Starting on September 21, a series of peaceful anti-government protests were organized daily by the Alliance for Change, continuing for several weeks. On September 29, the police forcibly dispersed demonstrators in Belgrade, beating and injuring dozens.48 An estimated 20,000 people49 intended to march from Belgrade's central Terazije Square to Dedinje Hill, an elite neighborhood where Slobodan Milosevic lives. Around 9:00 p.m., the protesters were met on the corner of Kneza Milosa and Nemanjina Streets by approximately two hundred policemen in full riot gear. A police commander called for the protesters to disperse since "movement through Kneza Milosa Street is not allowed." Alliance for Change leaders then asked the demonstrators to walk along another street in order to avoid violence, but most refused to move. As a Human Rights Watch researcher present at the spot witnessed, three water cannons and three armored personnel carriers with automatic weapons were placed behind the police cordon confronting the protesters. Around 9:45 p.m., another cordon of police approached the demonstrators from Nemanjina Street and began forcibly to disperse and beat the crowd. Policemen wielded truncheons against people who were on the ground in a prone position and clearly not offering any resistance. Others were beaten in other streets in the city center, long after the protesters had dispersed from the corner of Kneza Milosa and Nemanjina Streets. Between forty-five and sixty individuals sought medical care as a result of the beatings, according to the Alliance for Change. Journalists were also attacked, even after they had identified themselves as press. A correspondent for the independent Beta news agency and cameramen from CNN and SKY news were beaten, and the latter two had their cameras destroyed, according to the independent Radio Index.
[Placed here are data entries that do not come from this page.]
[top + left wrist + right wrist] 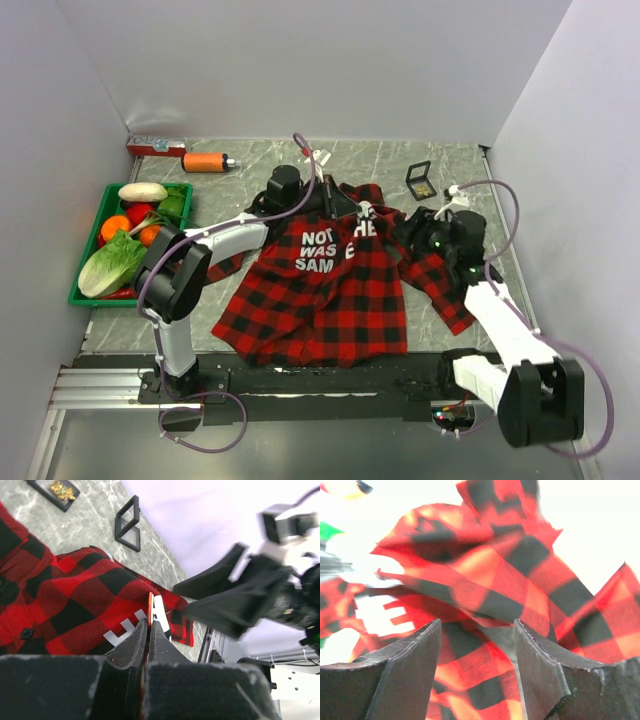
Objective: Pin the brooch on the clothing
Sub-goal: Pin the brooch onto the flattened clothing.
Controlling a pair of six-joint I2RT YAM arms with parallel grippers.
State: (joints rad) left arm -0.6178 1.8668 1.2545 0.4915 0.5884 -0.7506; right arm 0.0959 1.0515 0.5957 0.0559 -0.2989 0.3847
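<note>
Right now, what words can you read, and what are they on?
"NOT", "WAS", "SAM": white block letters on the plaid shirt, cut off at its front opening.
"HE": white letters on the shirt's other front panel, partly folded away.
Red box at the back: its label is too small to read.

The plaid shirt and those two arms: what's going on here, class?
The left gripper is pinched shut on the front edge of the plaid shirt, near its white lettering. The right gripper, jaws open, faces bunched fabric by one sleeve. The brooch lies in its black case beyond the shirt, not yet picked up.
</note>
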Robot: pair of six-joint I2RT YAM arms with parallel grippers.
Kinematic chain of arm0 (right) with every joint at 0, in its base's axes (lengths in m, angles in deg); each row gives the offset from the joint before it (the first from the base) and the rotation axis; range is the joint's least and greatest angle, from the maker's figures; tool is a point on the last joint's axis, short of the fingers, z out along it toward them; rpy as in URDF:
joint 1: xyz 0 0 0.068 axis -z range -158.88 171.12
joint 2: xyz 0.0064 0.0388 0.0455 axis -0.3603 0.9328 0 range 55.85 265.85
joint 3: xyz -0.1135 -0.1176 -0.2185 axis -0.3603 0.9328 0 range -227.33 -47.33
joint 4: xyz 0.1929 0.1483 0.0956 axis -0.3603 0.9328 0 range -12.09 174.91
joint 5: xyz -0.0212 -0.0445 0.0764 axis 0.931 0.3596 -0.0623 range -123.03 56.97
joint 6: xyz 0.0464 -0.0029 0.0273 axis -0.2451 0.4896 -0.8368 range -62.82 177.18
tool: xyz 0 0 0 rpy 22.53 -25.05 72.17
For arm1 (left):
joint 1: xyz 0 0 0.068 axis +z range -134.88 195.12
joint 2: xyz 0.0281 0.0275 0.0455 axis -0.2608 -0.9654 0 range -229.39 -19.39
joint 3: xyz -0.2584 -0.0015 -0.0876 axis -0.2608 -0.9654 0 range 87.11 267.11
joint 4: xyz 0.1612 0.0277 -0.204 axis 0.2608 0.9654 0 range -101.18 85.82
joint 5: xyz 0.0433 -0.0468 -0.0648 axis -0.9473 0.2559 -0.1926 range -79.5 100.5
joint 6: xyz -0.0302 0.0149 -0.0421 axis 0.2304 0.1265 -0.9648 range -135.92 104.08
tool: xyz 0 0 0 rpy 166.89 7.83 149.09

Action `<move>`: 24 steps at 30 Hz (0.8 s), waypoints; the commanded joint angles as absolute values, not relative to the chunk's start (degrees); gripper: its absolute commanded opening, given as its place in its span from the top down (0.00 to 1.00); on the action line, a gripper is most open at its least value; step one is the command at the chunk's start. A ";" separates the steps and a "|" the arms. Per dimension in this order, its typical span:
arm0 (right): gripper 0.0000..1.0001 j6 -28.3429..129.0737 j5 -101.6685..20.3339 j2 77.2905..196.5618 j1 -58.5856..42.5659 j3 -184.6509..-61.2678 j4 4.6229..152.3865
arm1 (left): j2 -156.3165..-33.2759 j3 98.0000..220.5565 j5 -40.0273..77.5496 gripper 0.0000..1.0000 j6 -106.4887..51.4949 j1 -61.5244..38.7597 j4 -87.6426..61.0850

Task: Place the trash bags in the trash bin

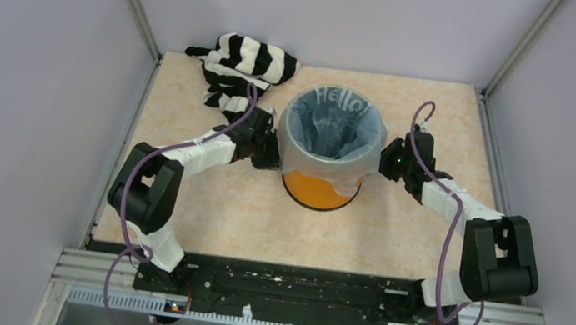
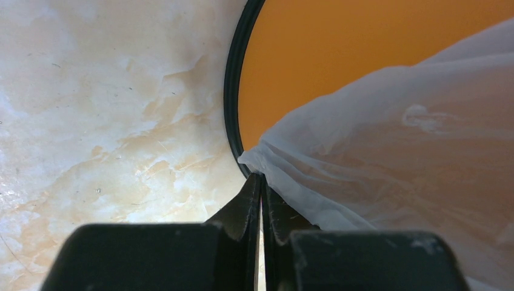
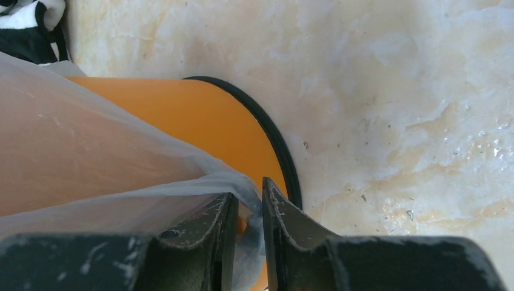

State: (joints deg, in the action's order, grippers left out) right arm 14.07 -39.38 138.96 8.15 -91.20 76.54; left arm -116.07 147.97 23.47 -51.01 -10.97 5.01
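We see the left end effector [image 2: 261, 180] closed down to a hairline slit. Its tips meet at the lowest corner of the bag [image 1: 328, 122], and the hem appears pinched there, low on the left side of the bin [image 1: 319, 192]. The rest of the film spreads up and to the right past its right finger, over the orange wall.

The right end effector [image 3: 250, 195] is narrow but not closed: we see a slim gap between its fingers, with a fold of the bag lying in that gap. We cannot tell whether the fingers press on the film. It sits low on the right side of the bin, beside the black ring at its base.

From above, we find the bin upright on the desk [image 1: 394, 227], directly between the two end effectors. The bag lines the bin, its mouth is open, and its skirt is folded outward over the rim and hangs down the outer wall. The orange wall shows below the skirt. The "Hello" lettering is at the far side of the rim. A striped cloth [image 1: 244, 64] lies at the far left, beyond the left arm.
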 commanded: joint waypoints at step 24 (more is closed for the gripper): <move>0.56 20.14 -42.23 130.54 14.86 -97.55 90.34 | -105.81 147.78 17.20 0.66 -52.24 -10.38 4.93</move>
State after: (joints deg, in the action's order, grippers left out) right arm 18.33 -43.44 132.97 14.11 -93.89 87.60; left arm -107.70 147.95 18.93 -51.93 -10.73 5.16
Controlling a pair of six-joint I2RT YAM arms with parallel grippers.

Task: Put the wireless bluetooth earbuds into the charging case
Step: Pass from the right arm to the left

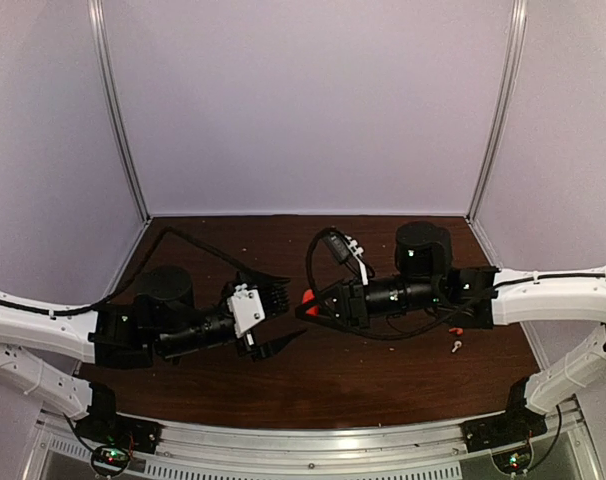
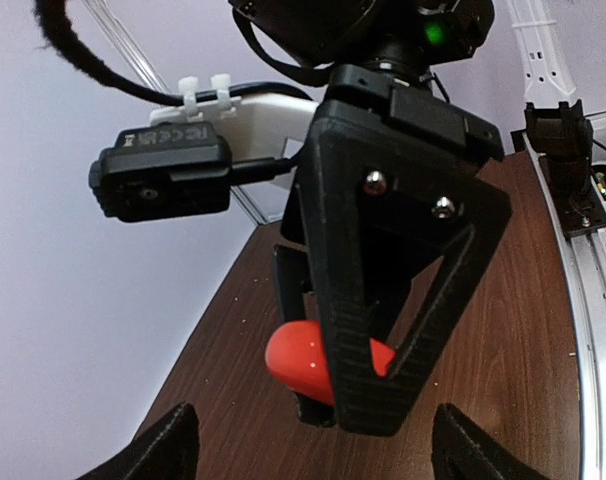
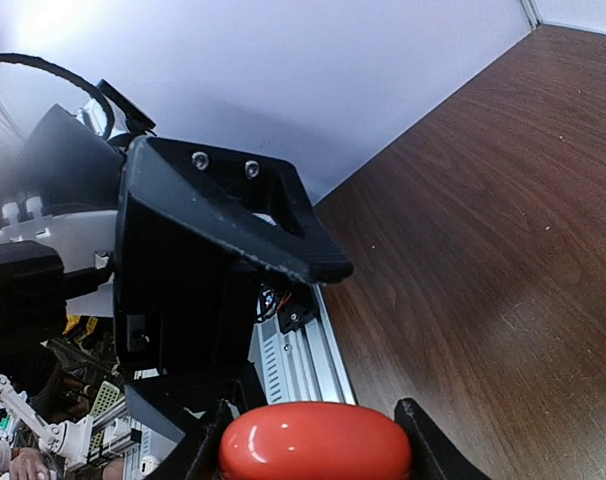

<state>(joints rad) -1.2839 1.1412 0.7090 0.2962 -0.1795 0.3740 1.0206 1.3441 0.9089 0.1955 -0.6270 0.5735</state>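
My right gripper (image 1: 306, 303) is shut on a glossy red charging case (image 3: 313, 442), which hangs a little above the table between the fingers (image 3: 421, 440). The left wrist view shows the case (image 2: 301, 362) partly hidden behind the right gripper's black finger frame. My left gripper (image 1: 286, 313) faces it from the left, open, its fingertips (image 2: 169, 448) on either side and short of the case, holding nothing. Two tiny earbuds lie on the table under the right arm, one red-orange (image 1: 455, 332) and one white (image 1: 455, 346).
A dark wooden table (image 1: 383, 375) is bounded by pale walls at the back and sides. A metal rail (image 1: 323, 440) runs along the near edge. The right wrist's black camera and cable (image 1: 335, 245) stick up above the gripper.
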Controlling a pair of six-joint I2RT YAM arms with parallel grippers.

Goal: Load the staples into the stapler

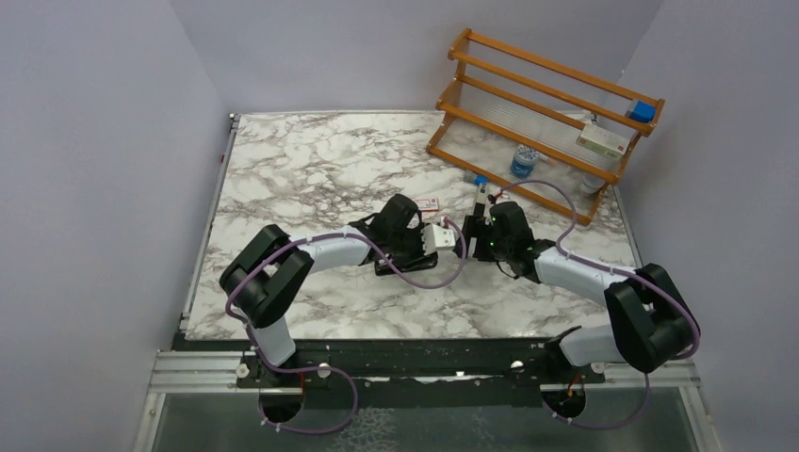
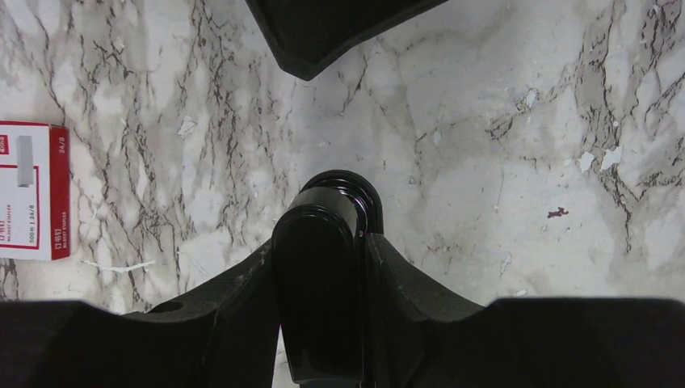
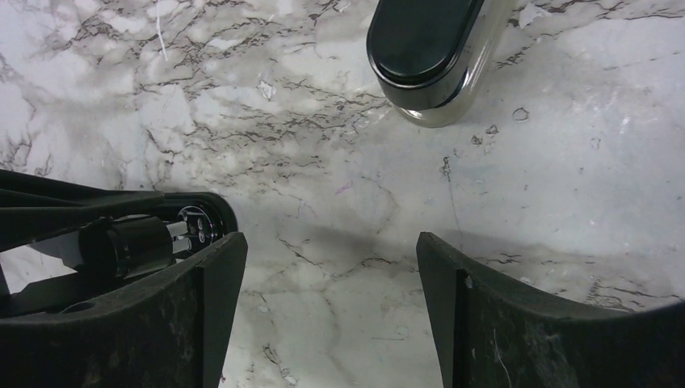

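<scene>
- My left claw pinches the stapler at lower centre, its long axis running up the frame.
- My right claw, spread wide, faces its rounded end.
- The box of staples lies at the left edge.

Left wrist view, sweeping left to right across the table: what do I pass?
staples box at the left edge → stapler in the middle → red speck on the right
</scene>
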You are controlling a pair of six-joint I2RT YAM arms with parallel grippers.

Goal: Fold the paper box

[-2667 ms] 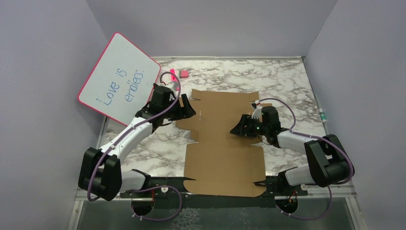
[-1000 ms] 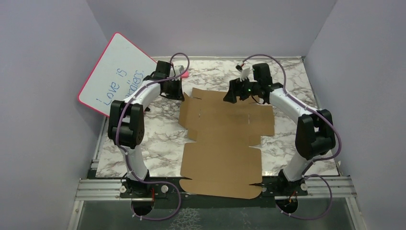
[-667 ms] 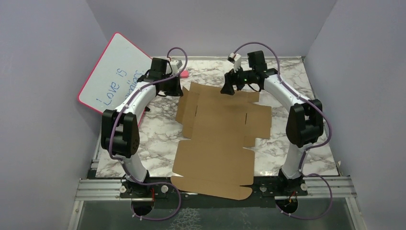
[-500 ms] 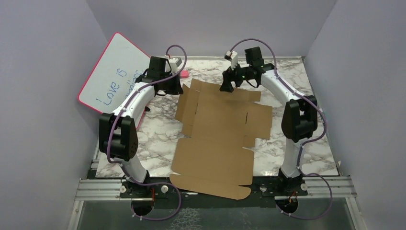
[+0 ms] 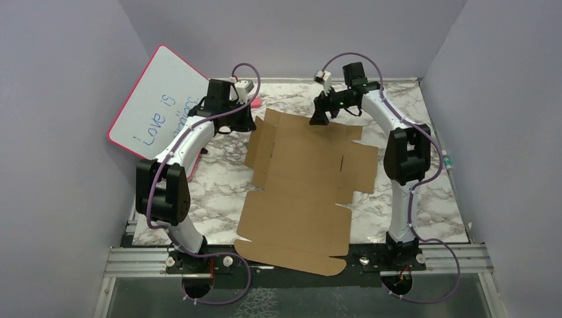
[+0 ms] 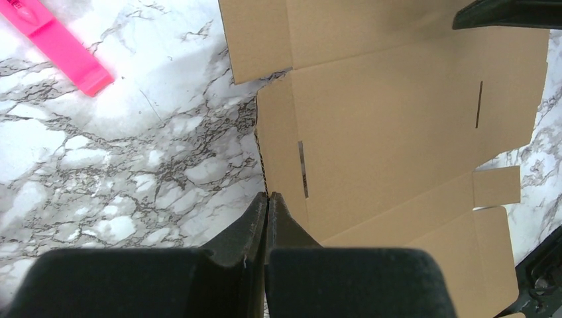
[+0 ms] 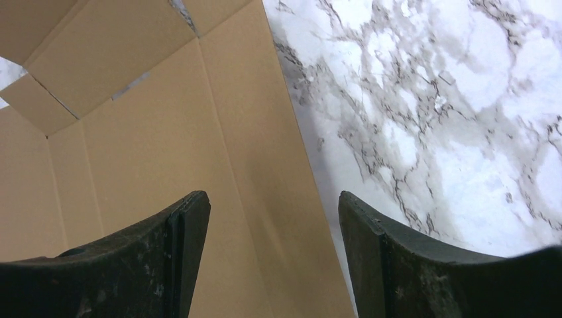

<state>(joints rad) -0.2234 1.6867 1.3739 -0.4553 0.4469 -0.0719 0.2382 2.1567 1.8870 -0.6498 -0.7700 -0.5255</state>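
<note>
from above, the paper box point(image 5: 298, 179) lies opened out as a brown blank in the middle of the marble bench point(image 5: 397, 112). its near edge hangs over the bench's front rail and its far edge sits between the two arms. the left claw point(image 5: 240, 122) is by the blank's far-left corner; the right claw point(image 5: 321, 119) hangs over the far edge. from this height i cannot tell how either claw stands. a pink-framed whiteboard point(image 5: 159, 106) with blue writing leans against the left wall, and a small pink piece point(image 5: 254, 103) lies on the bench just behind the left claw.

in the left wrist view, the left claw point(image 6: 266, 197) is pressed fully together with nothing between its fingers. its tip is right at the outer edge of the paper box's point(image 6: 384, 112) left flap; whether it touches the cardboard i cannot tell. a pink strip point(image 6: 59, 46) lies on the marble, well apart from the box.

in the right wrist view, the right claw point(image 7: 273, 205) is wide and holds nothing. its fingers point(image 7: 189, 225) straddle the box's edge: cardboard point(image 7: 146, 165) under the left finger and most of the gap, bare marble point(image 7: 431, 99) beyond the right one.
</note>
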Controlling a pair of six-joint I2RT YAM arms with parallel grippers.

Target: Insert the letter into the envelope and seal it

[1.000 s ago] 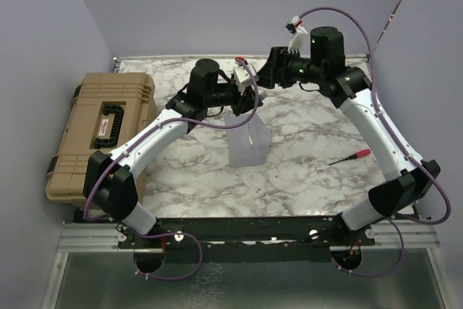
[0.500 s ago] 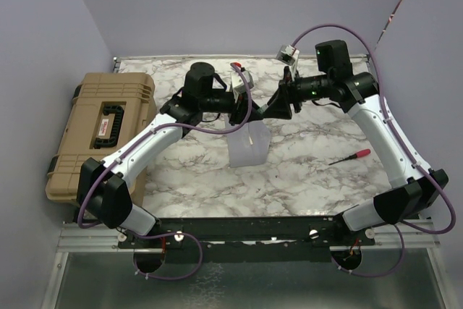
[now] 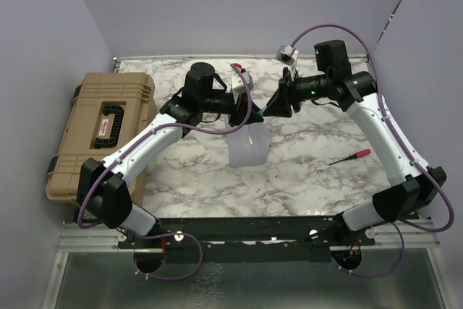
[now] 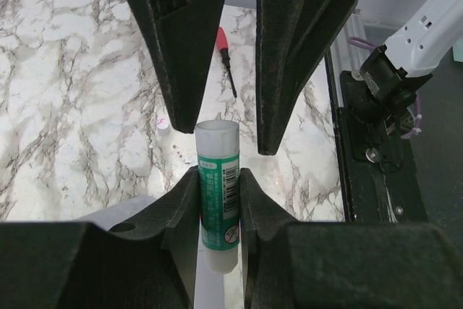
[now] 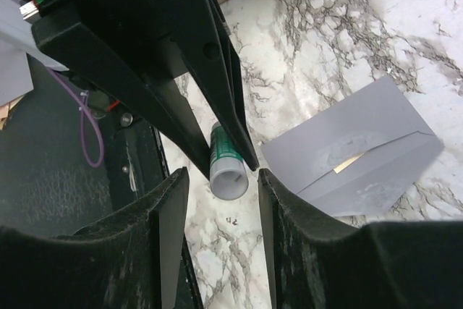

Commenting the next day on the attacks on the journalists, Vojislav Seselj, deputy Serbian prime minister and head of SRS, said: "Some journalists long for a beating."50

Pavic Obradovic, vice president of the political party Social Democracy, was beaten, and another vice president from the party, Slobodan Orlic, was arrested in front of the party's office, two kilometers away.51

According to Serbia's Law on Citizens' Gatherings, marches must be announced to the police five days in advance of the planned event.52 The police are then obliged to issue a response to the request; failure to do so is consideredapproval for the march. Vladan Batic, coordinator of the Alliance for Change, told Human Rights Watch that the alliance had informed the Belgrade police ahead of the deadline for the march, but that the police had failed to respond.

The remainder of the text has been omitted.